(Items listed in a dataset)
==================================================

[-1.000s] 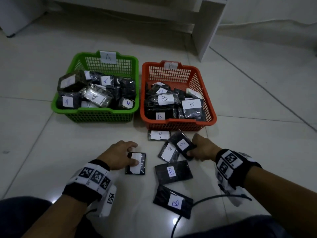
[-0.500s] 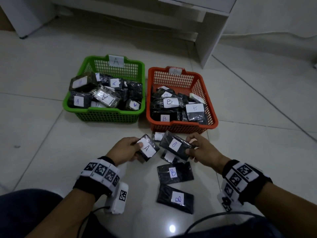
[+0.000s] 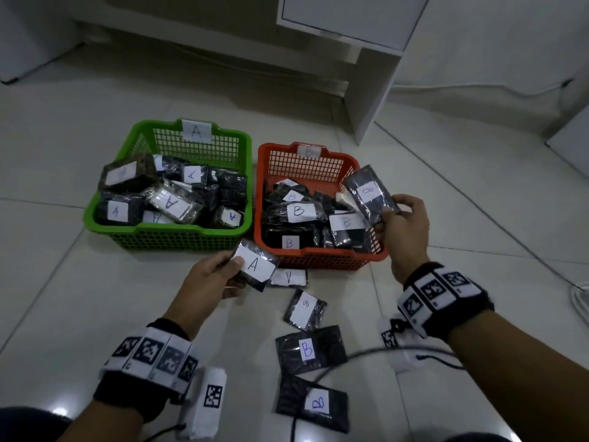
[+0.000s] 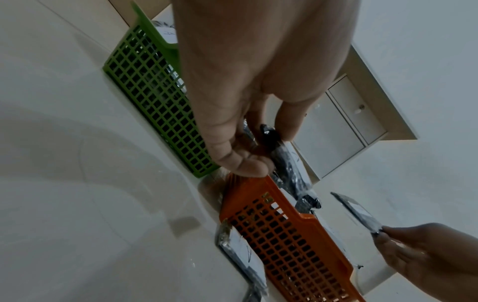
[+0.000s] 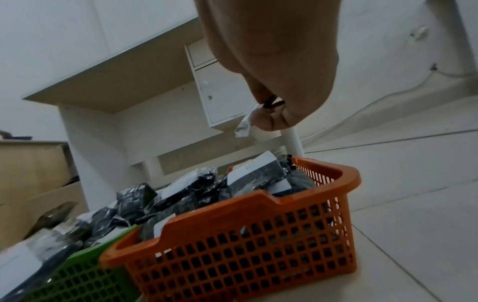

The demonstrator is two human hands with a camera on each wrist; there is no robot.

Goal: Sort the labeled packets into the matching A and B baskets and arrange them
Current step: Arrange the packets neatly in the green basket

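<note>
White tiled floor [image 3: 79, 298], desk [image 3: 366, 74] behind. Left hand [image 3: 210, 279] pinches A packet [image 3: 255, 266] by its near-left end, just in front of the green basket [image 3: 165, 237], long axis running toward the orange basket [image 3: 318, 260]. Right hand [image 3: 403, 231] pinches B packet [image 3: 371, 193] over orange basket's right rim, tilted far-left. Both baskets are full of packets. Four loose packets [image 3: 307, 349] lie on the floor between the wrists.
</note>
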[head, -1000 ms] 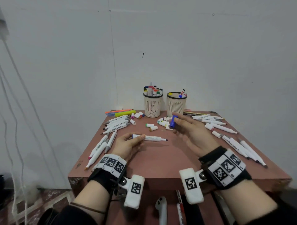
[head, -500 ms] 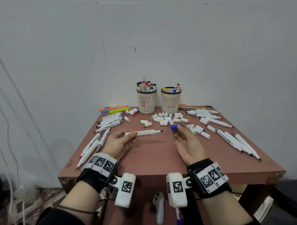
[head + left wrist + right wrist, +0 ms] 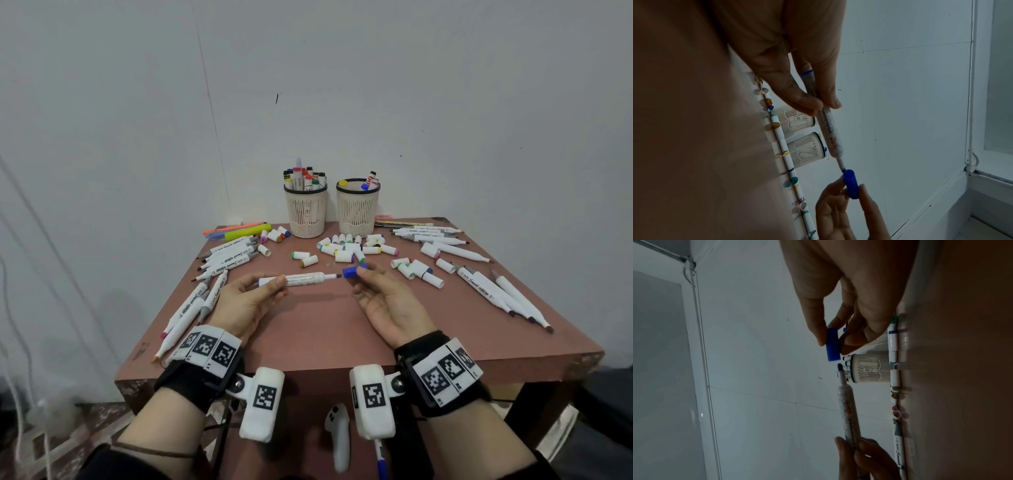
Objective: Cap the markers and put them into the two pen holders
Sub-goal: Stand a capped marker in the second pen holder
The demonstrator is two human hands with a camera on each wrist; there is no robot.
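Reddish-brown square table [image 3: 325, 329] set against a pale wall, its top flat and matte. At the far edge stand two cream pen holders, round, tapered and slotted with dark rims: the left holder [image 3: 306, 213] crowded with capped markers, the right holder [image 3: 357, 210] with only a few. Loose white markers [image 3: 228, 256] lie in rows at the left and right of the top, and short white cylindrical caps [image 3: 349, 247] with coloured ends are scattered just in front of the holders. Left hand [image 3: 244, 301], palm up above the near middle of the table, pinches the rear of a white marker [image 3: 305, 278] between thumb and fingers; the barrel is round and smooth, lies level, and its dark tip points right. Right hand [image 3: 390, 303] pinches a blue cap [image 3: 354, 270], a smooth plastic cylinder, between thumb and fingertips. The cap's open end faces the tip, just beside it and not yet over it
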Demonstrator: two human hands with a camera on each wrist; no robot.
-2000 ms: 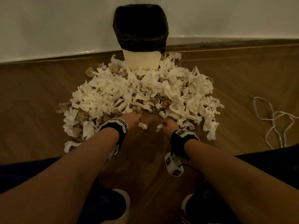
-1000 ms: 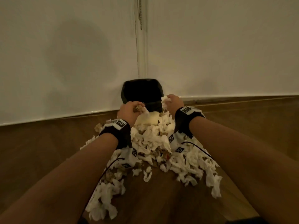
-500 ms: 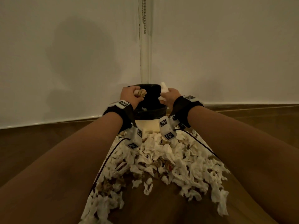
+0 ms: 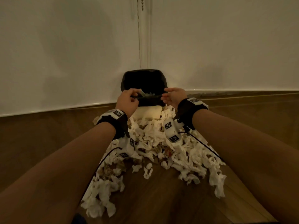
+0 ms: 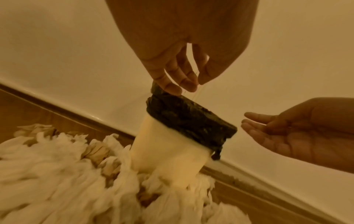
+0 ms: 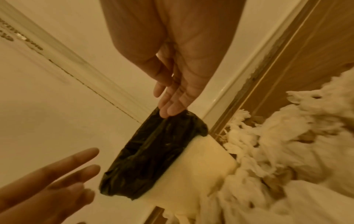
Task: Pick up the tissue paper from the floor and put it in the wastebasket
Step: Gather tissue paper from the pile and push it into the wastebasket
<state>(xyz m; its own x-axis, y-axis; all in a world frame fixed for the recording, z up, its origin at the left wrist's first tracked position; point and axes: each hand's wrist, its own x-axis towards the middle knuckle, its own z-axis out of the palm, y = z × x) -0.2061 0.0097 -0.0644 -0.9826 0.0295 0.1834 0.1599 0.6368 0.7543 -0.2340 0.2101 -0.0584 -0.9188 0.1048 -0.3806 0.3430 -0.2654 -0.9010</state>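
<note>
A cream wastebasket (image 4: 149, 113) with a black bag liner (image 5: 191, 118) stands in the corner against the wall. A big pile of crumpled white tissue paper (image 4: 161, 143) covers the floor in front of it. My left hand (image 4: 134, 96) hovers at the left side of the rim, fingers relaxed and empty, as the left wrist view shows (image 5: 178, 81). My right hand (image 4: 165, 94) is at the right side of the rim with straight, empty fingers (image 6: 172, 98). A few tissue scraps (image 4: 145, 94) show inside the liner.
White walls meet in a corner behind the basket, with a thin chain (image 4: 142, 4) hanging there. Wooden floor (image 4: 48, 135) lies on both sides of the pile. My forearms reach over the tissue, and cables (image 4: 205, 146) trail from the wrist cameras.
Half a second ago each hand held a wad of tissue over the basket. Both hands have let go, and both are now open at the rim.
</note>
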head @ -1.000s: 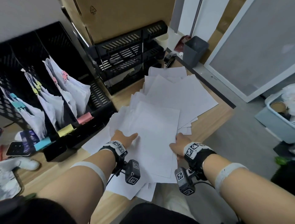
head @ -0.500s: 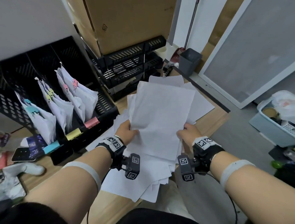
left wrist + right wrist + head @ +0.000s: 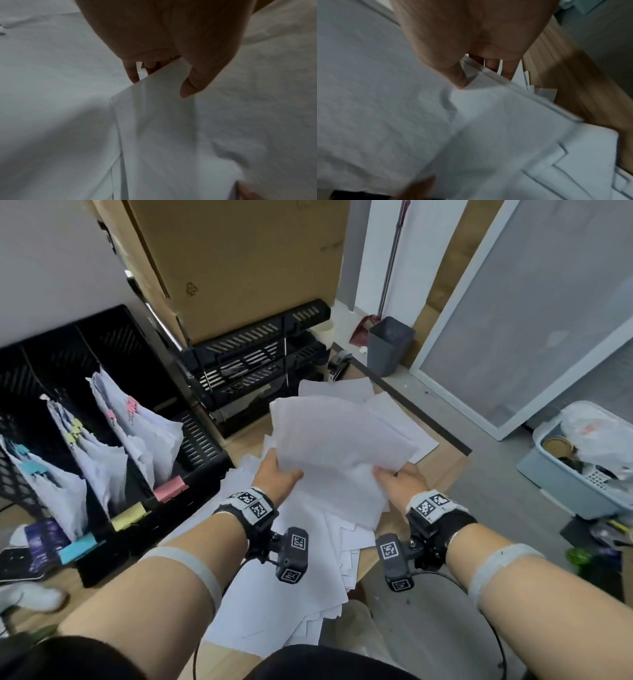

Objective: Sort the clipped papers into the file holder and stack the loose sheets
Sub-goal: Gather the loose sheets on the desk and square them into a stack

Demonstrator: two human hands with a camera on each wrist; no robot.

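Your left hand (image 3: 278,474) and right hand (image 3: 400,479) grip a bundle of loose sheets (image 3: 337,446) by its near edge, lifted and tilted above the bench (image 3: 442,470). On each hand the thumb lies on top and the fingers (image 3: 133,73) curl underneath, pinching the paper. More loose sheets (image 3: 291,587) lie scattered on the bench below your wrists, some overhanging its near edge. To your left, the black file holder (image 3: 202,470) stands on the bench with clipped papers (image 3: 144,436) upright in its three slots, marked with pink, yellow and blue clips.
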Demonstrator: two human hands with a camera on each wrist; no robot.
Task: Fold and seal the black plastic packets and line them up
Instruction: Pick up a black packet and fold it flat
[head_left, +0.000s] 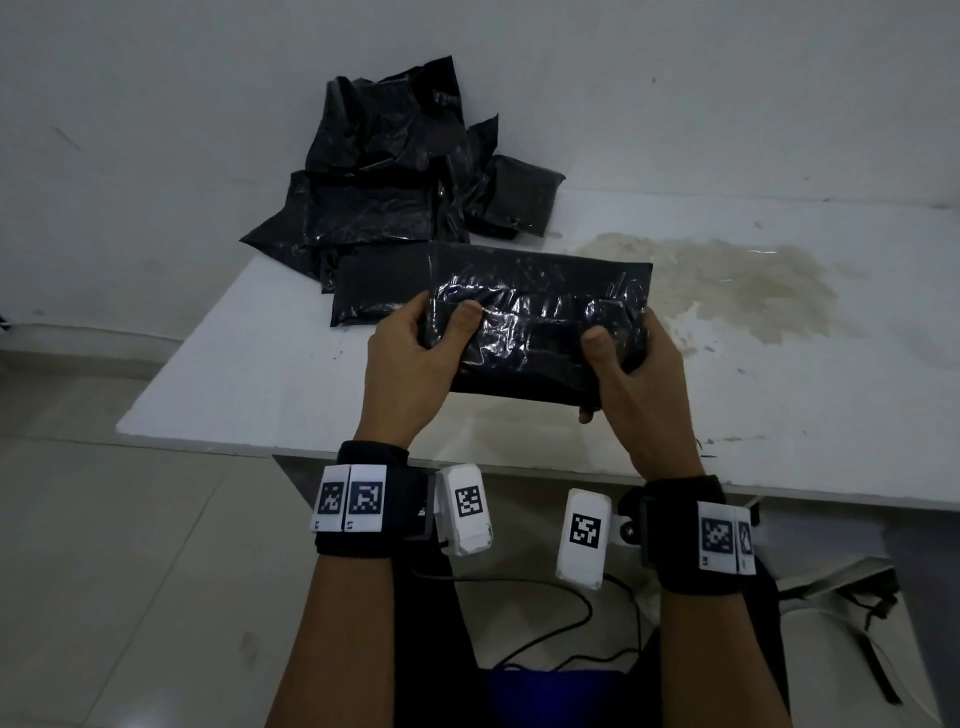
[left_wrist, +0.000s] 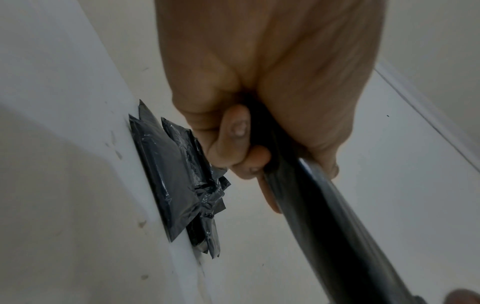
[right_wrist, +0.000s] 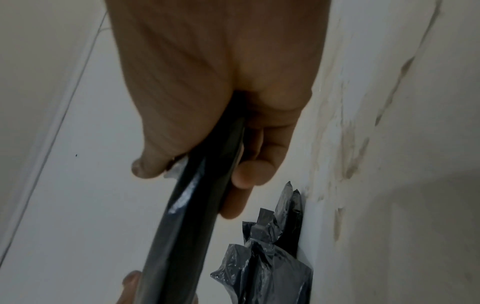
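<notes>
Head view: both hands hold one black packet (head_left: 530, 332) above the near part of the white tabletop (head_left: 249, 384). The left hand (head_left: 410, 364) grips its left end, thumb on top and fingers curled underneath; the right hand (head_left: 634, 374) grips the right end the same way. Behind it a heap of black packets (head_left: 395, 192) lies at the tabletop's far left, against the wall.

Left wrist view: the left hand (left_wrist: 259, 82) has its fingers (left_wrist: 233, 139) curled tight round the packet's edge (left_wrist: 324, 216); the heap (left_wrist: 176, 176) lies beyond.

Right wrist view: the right hand (right_wrist: 207, 82) clamps the packet (right_wrist: 192, 205) between thumb and fingers (right_wrist: 246, 174), the heap (right_wrist: 272, 257) lying just beyond.
</notes>
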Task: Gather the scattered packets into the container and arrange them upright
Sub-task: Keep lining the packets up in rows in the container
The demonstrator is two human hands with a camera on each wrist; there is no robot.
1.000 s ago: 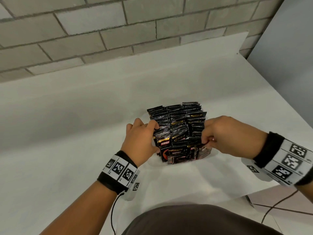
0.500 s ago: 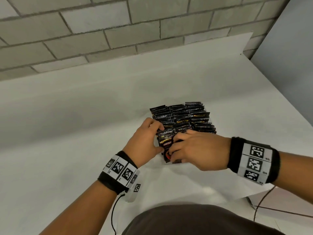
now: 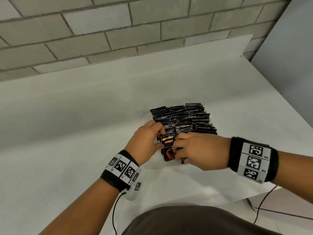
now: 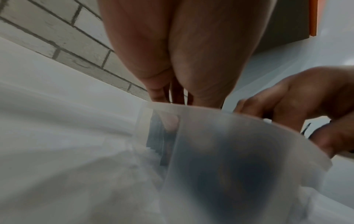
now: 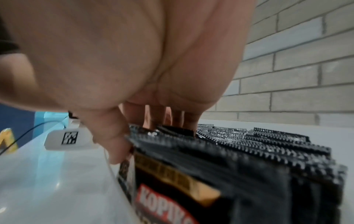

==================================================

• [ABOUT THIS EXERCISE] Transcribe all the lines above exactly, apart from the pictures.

• [SOLVED PROBLEM]
[-1.000s] 
[-0.500s] 
[+0.000s] 
[+0.000s] 
[+0.000s] 

The demonstrator is two human hands with a camera on each wrist; there is no robot.

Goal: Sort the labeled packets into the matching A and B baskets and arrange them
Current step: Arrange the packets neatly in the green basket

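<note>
White tiled floor [image 3: 79, 298], desk [image 3: 366, 74] behind. Left hand [image 3: 210, 279] pinches A packet [image 3: 255, 266] by its near-left end, just in front of the green basket [image 3: 165, 237], long axis running toward the orange basket [image 3: 318, 260]. Right hand [image 3: 403, 231] pinches B packet [image 3: 371, 193] over orange basket's right rim, tilted far-left. Both baskets are full of packets. Four loose packets [image 3: 307, 349] lie on the floor between the wrists.
</note>
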[head, -1000 ms] 
[head, -500 ms] 
[head + left wrist + right wrist, +0 ms] 
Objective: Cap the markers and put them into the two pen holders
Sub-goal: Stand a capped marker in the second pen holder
The demonstrator is two human hands with a camera on each wrist; there is no robot.
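Reddish-brown square table [image 3: 325, 329] set against a pale wall, its top flat and matte. At the far edge stand two cream pen holders, round, tapered and slotted with dark rims: the left holder [image 3: 306, 213] crowded with capped markers, the right holder [image 3: 357, 210] with only a few. Loose white markers [image 3: 228, 256] lie in rows at the left and right of the top, and short white cylindrical caps [image 3: 349, 247] with coloured ends are scattered just in front of the holders. Left hand [image 3: 244, 301], palm up above the near middle of the table, pinches the rear of a white marker [image 3: 305, 278] between thumb and fingers; the barrel is round and smooth, lies level, and its dark tip points right. Right hand [image 3: 390, 303] pinches a blue cap [image 3: 354, 270], a smooth plastic cylinder, between thumb and fingertips. The cap's open end faces the tip, just beside it and not yet over it
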Demonstrator: two human hands with a camera on each wrist; no robot.
-2000 ms: 
-1000 ms: 
-500 ms: 
+0 ms: 
+0 ms: 
+0 ms: 
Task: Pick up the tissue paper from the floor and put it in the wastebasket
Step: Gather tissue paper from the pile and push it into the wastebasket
<state>(xyz m; its own x-axis, y-axis; all in a world frame fixed for the recording, z up, its origin at the left wrist's first tracked position; point and axes: each hand's wrist, its own x-axis towards the middle knuckle, its own z-axis out of the palm, y = z × x) -0.2061 0.0097 -0.0644 -0.9826 0.0295 0.1834 0.1599 0.6368 0.7543 -0.2340 0.2101 -0.0584 -0.9188 0.1048 -0.3806 0.3430 -0.2654 -0.9010</state>
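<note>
A cream wastebasket (image 4: 149, 113) with a black bag liner (image 5: 191, 118) stands in the corner against the wall. A big pile of crumpled white tissue paper (image 4: 161, 143) covers the floor in front of it. My left hand (image 4: 134, 96) hovers at the left side of the rim, fingers relaxed and empty, as the left wrist view shows (image 5: 178, 81). My right hand (image 4: 165, 94) is at the right side of the rim with straight, empty fingers (image 6: 172, 98). A few tissue scraps (image 4: 145, 94) show inside the liner.
White walls meet in a corner behind the basket, with a thin chain (image 4: 142, 4) hanging there. Wooden floor (image 4: 48, 135) lies on both sides of the pile. My forearms reach over the tissue, and cables (image 4: 205, 146) trail from the wrist cameras.
Half a second ago each hand held a wad of tissue over the basket. Both hands have let go, and both are now open at the rim.
</note>
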head @ -1.000s: 
head @ -0.500s: 
left wrist + right wrist + head @ +0.000s: 

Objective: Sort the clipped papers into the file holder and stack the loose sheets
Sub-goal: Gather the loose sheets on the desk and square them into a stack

Demonstrator: two human hands with a camera on each wrist; no robot.

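Your left hand (image 3: 278,474) and right hand (image 3: 400,479) grip a bundle of loose sheets (image 3: 337,446) by its near edge, lifted and tilted above the bench (image 3: 442,470). On each hand the thumb lies on top and the fingers (image 3: 133,73) curl underneath, pinching the paper. More loose sheets (image 3: 291,587) lie scattered on the bench below your wrists, some overhanging its near edge. To your left, the black file holder (image 3: 202,470) stands on the bench with clipped papers (image 3: 144,436) upright in its three slots, marked with pink, yellow and blue clips.
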Demonstrator: two human hands with a camera on each wrist; no robot.
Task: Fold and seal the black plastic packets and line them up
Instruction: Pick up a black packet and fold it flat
[head_left, +0.000s] 
[left_wrist, +0.000s] 
[right_wrist, +0.000s] 
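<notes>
Head view: both hands hold one black packet (head_left: 530, 332) above the near part of the white tabletop (head_left: 249, 384). The left hand (head_left: 410, 364) grips its left end, thumb on top and fingers curled underneath; the right hand (head_left: 634, 374) grips the right end the same way. Behind it a heap of black packets (head_left: 395, 192) lies at the tabletop's far left, against the wall.

Left wrist view: the left hand (left_wrist: 259, 82) has its fingers (left_wrist: 233, 139) curled tight round the packet's edge (left_wrist: 324, 216); the heap (left_wrist: 176, 176) lies beyond.

Right wrist view: the right hand (right_wrist: 207, 82) clamps the packet (right_wrist: 192, 205) between thumb and fingers (right_wrist: 246, 174), the heap (right_wrist: 272, 257) lying just beyond.
</notes>
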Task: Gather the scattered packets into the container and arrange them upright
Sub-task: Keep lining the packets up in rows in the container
The demonstrator is two human hands with a camera on each wrist; there is no robot.
1.000 s ago: 
0.500 s ago: 
now: 
now: 
now: 

No more work is needed on this answer.